Task description :: Skip the pictures, and retype the data below in full, exactly.
+ + + + + + +
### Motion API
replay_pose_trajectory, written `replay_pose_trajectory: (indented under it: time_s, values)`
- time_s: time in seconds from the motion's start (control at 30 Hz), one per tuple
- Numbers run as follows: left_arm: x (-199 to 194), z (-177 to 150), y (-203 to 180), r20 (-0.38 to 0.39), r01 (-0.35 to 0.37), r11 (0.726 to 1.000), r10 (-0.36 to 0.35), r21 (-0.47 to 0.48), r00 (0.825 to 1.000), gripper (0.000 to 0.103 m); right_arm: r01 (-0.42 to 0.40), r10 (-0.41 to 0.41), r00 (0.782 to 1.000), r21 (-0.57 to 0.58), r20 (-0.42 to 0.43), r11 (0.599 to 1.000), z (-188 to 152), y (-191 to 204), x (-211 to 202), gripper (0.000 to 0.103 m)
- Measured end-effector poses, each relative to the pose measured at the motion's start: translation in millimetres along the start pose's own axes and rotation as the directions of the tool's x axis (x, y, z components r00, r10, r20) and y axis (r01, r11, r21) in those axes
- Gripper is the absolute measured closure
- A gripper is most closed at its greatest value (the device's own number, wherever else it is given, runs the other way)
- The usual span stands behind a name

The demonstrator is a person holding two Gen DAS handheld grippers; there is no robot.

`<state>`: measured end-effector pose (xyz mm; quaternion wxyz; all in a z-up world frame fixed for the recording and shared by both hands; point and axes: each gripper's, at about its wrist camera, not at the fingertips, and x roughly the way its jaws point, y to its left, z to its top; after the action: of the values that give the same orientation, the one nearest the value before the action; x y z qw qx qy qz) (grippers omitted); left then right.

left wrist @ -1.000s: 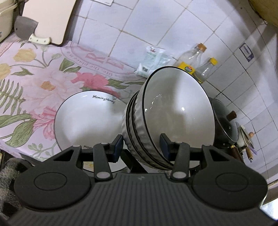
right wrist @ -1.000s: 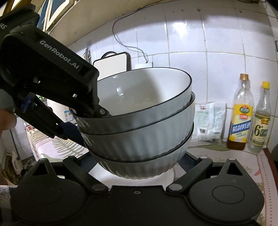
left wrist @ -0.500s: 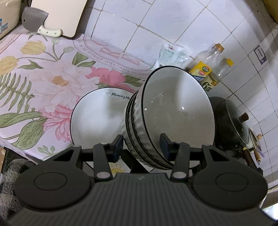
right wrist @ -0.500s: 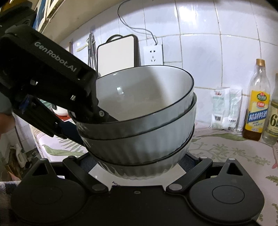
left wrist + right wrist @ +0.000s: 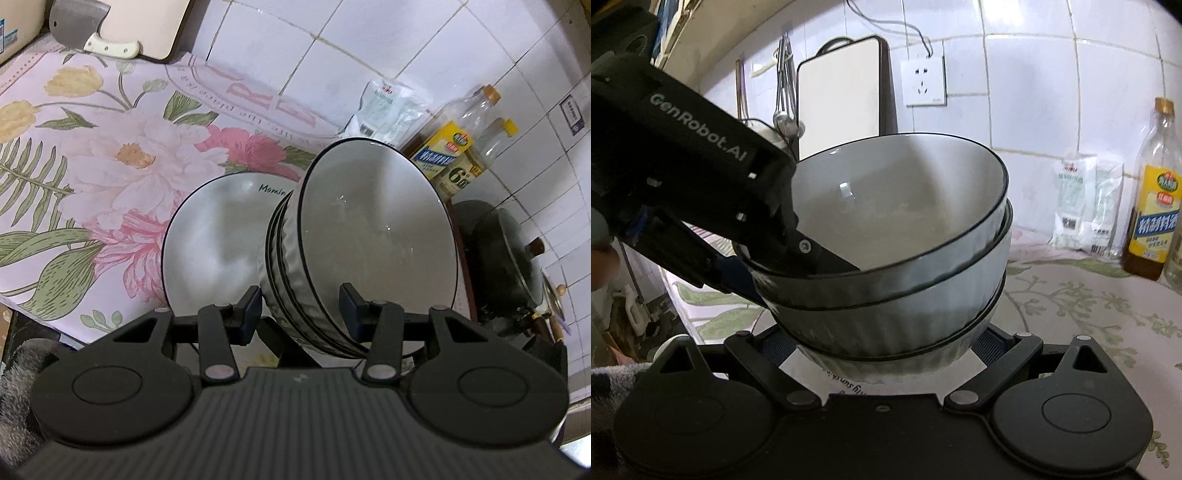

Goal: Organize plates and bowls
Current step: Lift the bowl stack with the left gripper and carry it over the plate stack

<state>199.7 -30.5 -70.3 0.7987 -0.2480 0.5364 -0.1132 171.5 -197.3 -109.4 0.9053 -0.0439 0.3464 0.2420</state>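
While the stack of three bowls (image 5: 897,258) hangs above the plate (image 5: 214,236), both grippers have hold of it. From the right wrist view, the left gripper (image 5: 798,266) reaches in from the left side; one dark finger lies inside the top bowl against its inner wall, and the blue-padded finger sits outside below the rim, so its jaws are clamped on the near-left wall of the stack. In the left wrist view the same grip shows the bowls (image 5: 365,243) tilted on edge between the two fingers, the ribbed outer walls toward the left pad (image 5: 251,306) and the open mouth toward the right one.

The right gripper (image 5: 886,350) sits low under the stack, its jaws spread wide on either side of the bottom bowl. Blue pads (image 5: 988,345) appear just beside the bowl's lower wall on each side, but whether they press on it or merely flank it cannot be told, since the bowl hides the contact.

The plate, white with a dark rim and script lettering, lies on the floral mat (image 5: 110,155), directly beneath the bowls. Against the tiled wall stand two oil bottles (image 5: 1154,206) and a white packet (image 5: 1086,206). A cutting board (image 5: 838,96) leans at the back, and a cleaver (image 5: 85,26) rests near it. A dark lidded pot (image 5: 506,254) sits to the right of the bowls.
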Motion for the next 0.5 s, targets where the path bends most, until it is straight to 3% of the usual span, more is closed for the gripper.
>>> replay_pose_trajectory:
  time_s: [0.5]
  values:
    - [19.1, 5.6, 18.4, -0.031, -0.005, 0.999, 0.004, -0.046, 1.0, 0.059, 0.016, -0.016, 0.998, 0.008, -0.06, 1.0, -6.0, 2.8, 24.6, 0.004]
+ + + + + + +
Response to the task ::
### Motion API
replay_pose_trajectory, written `replay_pose_trajectory: (indented under it: time_s, values)`
- time_s: time in seconds from the motion's start (control at 30 Hz), one per tuple
- Numbers run as follows: left_arm: x (-199 to 194), z (-177 to 150), y (-203 to 180), r20 (-0.38 to 0.39), r01 (-0.35 to 0.37), r11 (0.726 to 1.000), r10 (-0.36 to 0.35), r21 (-0.47 to 0.48), r00 (0.825 to 1.000), gripper (0.000 to 0.103 m); right_arm: r01 (-0.42 to 0.40), r10 (-0.41 to 0.41), r00 (0.782 to 1.000), r21 (-0.57 to 0.58), r20 (-0.42 to 0.43), r11 (0.599 to 1.000), z (-188 to 152), y (-191 to 204), x (-211 to 202), gripper (0.000 to 0.103 m)
- Measured end-effector poses, each relative to the pose measured at the motion's start: translation in millimetres along the start pose's own axes and rotation as the directions of the tool's x axis (x, y, z components r00, r10, r20) and y axis (r01, r11, r21) in those axes
- Gripper is the absolute measured closure
- A gripper is most closed at its greatest value (the device's own number, wherever else it is given, runs the other way)
- The usual span stands behind a name

The demonstrator is a person holding two Gen DAS handheld grippers; there is no robot.

`<state>`: measured end-effector pose (xyz mm; quaternion wxyz; all in a z-up world frame fixed for the recording and shared by both hands; point and axes: each gripper's, at about its wrist camera, not at the fingertips, and x roughly the way its jaws point, y to its left, z to its top; after the action: of the values that give the same orientation, the one nearest the value before the action; x y z qw qx qy qz) (grippers omitted); left then right.

left wrist @ -1.000s: 
right wrist @ -1.000s: 
left wrist @ -0.500s: 
right wrist @ -0.500s: 
left wrist + right wrist @ +0.000s: 

Goal: Organize plates and bowls
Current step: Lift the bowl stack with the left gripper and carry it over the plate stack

<state>199.7 -30.5 -70.3 0.7987 -0.2480 0.5364 -0.1132 171.5 -197.3 -109.4 0.9053 -0.0439 0.3464 0.2420</state>
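While the stack of three bowls (image 5: 897,258) hangs above the plate (image 5: 214,236), both grippers have hold of it. From the right wrist view, the left gripper (image 5: 798,266) reaches in from the left side; one dark finger lies inside the top bowl against its inner wall, and the blue-padded finger sits outside below the rim, so its jaws are clamped on the near-left wall of the stack. In the left wrist view the same grip shows the bowls (image 5: 365,243) tilted on edge between the two fingers, the ribbed outer walls toward the left pad (image 5: 251,306) and the open mouth toward the right one.

The right gripper (image 5: 886,350) sits low under the stack, its jaws spread wide on either side of the bottom bowl. Blue pads (image 5: 988,345) appear just beside the bowl's lower wall on each side, but whether they press on it or merely flank it cannot be told, since the bowl hides the contact.

The plate, white with a dark rim and script lettering, lies on the floral mat (image 5: 110,155), directly beneath the bowls. Against the tiled wall stand two oil bottles (image 5: 1154,206) and a white packet (image 5: 1086,206). A cutting board (image 5: 838,96) leans at the back, and a cleaver (image 5: 85,26) rests near it. A dark lidded pot (image 5: 506,254) sits to the right of the bowls.
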Motion for the next 0.5 s, targets where the path bends most, until it is straight to 3% of the usual span, more is closed for the gripper.
>>> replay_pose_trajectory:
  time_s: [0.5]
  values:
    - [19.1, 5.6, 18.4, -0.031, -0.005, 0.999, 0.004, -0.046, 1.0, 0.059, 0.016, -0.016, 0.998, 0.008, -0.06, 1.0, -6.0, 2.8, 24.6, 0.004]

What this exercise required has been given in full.